### EXCERPTED RECORDS:
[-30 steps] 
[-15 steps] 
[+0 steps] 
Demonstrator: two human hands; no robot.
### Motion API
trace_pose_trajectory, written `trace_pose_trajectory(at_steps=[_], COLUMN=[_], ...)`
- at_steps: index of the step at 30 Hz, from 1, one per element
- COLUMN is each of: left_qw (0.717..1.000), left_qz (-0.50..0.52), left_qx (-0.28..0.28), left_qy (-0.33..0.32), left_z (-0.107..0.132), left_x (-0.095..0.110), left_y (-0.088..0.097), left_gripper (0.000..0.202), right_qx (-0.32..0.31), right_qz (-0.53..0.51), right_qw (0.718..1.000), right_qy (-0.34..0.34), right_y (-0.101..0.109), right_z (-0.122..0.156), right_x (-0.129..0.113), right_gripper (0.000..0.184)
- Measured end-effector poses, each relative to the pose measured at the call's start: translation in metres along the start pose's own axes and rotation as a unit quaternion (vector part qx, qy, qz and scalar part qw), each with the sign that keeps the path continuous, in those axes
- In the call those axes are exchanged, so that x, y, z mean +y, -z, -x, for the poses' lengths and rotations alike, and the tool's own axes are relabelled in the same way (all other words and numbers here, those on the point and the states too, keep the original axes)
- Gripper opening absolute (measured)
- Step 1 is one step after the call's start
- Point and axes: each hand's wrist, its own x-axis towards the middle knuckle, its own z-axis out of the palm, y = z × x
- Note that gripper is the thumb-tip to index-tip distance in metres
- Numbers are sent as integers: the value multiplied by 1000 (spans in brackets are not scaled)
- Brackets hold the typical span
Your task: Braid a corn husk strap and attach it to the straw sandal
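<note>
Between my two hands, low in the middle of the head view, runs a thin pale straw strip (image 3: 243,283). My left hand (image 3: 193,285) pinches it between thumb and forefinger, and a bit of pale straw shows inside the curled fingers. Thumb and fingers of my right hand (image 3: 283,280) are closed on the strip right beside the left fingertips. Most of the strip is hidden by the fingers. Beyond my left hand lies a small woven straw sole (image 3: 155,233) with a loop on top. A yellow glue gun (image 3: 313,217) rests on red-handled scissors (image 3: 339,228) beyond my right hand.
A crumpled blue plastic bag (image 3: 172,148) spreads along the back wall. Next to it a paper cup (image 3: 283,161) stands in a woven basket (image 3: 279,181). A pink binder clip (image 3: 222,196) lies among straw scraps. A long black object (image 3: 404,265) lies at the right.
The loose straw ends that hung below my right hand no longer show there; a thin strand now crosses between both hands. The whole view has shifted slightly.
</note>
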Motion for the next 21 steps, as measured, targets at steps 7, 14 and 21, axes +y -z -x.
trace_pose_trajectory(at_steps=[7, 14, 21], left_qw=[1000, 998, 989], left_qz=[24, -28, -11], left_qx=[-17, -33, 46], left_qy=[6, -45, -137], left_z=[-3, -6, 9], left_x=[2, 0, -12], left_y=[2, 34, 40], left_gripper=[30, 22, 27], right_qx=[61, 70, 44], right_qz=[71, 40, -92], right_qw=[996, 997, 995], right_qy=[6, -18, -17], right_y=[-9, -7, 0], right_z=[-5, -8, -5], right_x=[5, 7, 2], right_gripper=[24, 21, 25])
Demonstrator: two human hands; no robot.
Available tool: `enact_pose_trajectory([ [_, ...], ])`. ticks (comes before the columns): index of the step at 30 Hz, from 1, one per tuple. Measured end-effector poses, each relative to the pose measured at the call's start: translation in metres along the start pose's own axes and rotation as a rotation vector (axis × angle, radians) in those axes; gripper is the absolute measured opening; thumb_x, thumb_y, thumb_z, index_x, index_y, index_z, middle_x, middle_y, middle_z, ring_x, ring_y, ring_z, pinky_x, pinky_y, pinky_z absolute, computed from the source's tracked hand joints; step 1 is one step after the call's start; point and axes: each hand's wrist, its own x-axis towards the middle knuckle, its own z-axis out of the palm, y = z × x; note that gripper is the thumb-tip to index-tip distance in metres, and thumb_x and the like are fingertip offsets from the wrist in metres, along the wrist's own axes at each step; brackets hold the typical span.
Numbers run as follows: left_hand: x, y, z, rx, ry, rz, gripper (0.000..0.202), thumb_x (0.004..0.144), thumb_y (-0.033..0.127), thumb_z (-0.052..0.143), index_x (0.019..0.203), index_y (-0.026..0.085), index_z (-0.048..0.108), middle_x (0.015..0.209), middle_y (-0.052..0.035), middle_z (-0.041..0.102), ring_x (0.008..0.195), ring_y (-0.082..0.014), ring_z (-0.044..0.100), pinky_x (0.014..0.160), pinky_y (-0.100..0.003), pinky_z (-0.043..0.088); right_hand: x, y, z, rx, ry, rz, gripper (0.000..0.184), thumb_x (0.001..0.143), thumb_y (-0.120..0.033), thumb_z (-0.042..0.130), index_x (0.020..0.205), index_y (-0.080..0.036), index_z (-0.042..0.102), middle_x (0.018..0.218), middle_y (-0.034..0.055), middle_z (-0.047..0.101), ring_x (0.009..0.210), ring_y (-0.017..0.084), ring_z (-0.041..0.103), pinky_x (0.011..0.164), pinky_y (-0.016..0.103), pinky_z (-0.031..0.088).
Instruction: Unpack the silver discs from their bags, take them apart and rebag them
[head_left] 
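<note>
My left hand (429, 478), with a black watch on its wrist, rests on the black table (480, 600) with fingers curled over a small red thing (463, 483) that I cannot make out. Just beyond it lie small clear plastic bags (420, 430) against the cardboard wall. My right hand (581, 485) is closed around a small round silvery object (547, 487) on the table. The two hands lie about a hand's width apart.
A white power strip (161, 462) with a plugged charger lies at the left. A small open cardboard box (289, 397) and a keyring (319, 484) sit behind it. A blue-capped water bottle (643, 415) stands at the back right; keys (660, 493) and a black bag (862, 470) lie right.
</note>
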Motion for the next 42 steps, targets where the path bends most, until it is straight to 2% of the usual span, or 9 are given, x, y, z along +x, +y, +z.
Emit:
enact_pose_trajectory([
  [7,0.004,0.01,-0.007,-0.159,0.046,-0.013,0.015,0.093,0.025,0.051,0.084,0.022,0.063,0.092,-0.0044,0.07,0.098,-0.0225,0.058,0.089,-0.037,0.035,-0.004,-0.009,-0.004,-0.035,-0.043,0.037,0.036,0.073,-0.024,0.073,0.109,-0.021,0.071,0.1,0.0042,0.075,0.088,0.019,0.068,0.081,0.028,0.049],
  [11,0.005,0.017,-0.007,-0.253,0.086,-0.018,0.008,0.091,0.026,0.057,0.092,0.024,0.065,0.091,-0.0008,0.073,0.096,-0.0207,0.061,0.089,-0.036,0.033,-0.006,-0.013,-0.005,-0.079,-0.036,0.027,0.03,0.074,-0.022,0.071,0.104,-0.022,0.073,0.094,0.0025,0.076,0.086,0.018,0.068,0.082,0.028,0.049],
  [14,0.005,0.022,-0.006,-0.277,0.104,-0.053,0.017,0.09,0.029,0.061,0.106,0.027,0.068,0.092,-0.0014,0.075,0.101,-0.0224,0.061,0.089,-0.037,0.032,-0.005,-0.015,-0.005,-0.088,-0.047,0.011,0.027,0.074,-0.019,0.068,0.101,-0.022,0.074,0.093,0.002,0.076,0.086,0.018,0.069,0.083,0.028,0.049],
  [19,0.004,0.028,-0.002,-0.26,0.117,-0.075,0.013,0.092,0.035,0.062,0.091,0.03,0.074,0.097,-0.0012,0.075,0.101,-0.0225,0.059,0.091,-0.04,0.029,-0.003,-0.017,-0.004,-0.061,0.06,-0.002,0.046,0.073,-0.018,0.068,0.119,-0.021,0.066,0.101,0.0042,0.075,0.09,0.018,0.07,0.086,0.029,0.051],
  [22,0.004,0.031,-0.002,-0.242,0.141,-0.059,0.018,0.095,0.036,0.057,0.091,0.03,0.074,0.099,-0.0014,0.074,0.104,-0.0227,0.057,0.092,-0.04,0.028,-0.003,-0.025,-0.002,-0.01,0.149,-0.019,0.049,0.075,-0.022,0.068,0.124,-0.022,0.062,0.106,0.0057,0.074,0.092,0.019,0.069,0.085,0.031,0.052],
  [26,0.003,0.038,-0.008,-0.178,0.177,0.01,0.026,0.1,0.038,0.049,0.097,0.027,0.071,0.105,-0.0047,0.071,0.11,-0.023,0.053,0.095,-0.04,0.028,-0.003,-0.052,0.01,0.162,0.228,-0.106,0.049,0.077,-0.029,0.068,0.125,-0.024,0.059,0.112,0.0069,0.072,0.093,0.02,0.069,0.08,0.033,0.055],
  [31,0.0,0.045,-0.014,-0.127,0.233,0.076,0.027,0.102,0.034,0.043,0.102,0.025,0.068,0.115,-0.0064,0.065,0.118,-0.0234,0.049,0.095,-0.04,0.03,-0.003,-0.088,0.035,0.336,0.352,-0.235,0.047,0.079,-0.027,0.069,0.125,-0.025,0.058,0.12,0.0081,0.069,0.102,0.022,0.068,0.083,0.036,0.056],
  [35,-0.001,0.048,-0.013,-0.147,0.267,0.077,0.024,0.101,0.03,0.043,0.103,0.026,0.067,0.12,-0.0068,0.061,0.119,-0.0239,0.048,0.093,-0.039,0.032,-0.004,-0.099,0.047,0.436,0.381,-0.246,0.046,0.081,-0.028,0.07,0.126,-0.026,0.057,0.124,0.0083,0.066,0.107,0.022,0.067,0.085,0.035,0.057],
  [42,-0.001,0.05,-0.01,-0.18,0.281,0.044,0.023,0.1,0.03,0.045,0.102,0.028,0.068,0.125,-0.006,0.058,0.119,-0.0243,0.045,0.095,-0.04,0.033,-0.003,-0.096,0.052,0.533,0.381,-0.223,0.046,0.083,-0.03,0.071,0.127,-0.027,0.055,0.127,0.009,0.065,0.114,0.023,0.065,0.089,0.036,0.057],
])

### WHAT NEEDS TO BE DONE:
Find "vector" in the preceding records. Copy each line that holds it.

### OUTPUT OF THE EXERCISE:
- Measured end-effector poses, each relative to the pose measured at the call's start: translation in metres along the start pose's own axes and rotation as a unit quaternion (vector part qx, qy, qz and scalar part qw), each with the sign that keeps the path continuous, in those axes
Available tool: `enact_pose_trajectory([ [_, ...], ])`. ticks (comes before the columns): index of the step at 30 Hz, from 1, one per tuple. Measured end-effector poses, each relative to the pose measured at the call's start: translation in metres along the start pose's own axes and rotation as a rotation vector (axis × angle, radians) in those axes; gripper is the absolute measured opening; thumb_x, thumb_y, thumb_z, index_x, index_y, index_z, middle_x, middle_y, middle_z, ring_x, ring_y, ring_z, pinky_x, pinky_y, pinky_z absolute, computed from the source's tracked hand joints; step 1 is one step after the call's start; point and axes: each hand's wrist, its own x-axis towards the middle knuckle, its own z-axis out of the palm, y = z × x; note that gripper is the thumb-tip to index-tip distance in metres, and thumb_x and the like are fingertip offsets from the wrist in metres, along the wrist's own axes at each step; brackets hold the typical span.

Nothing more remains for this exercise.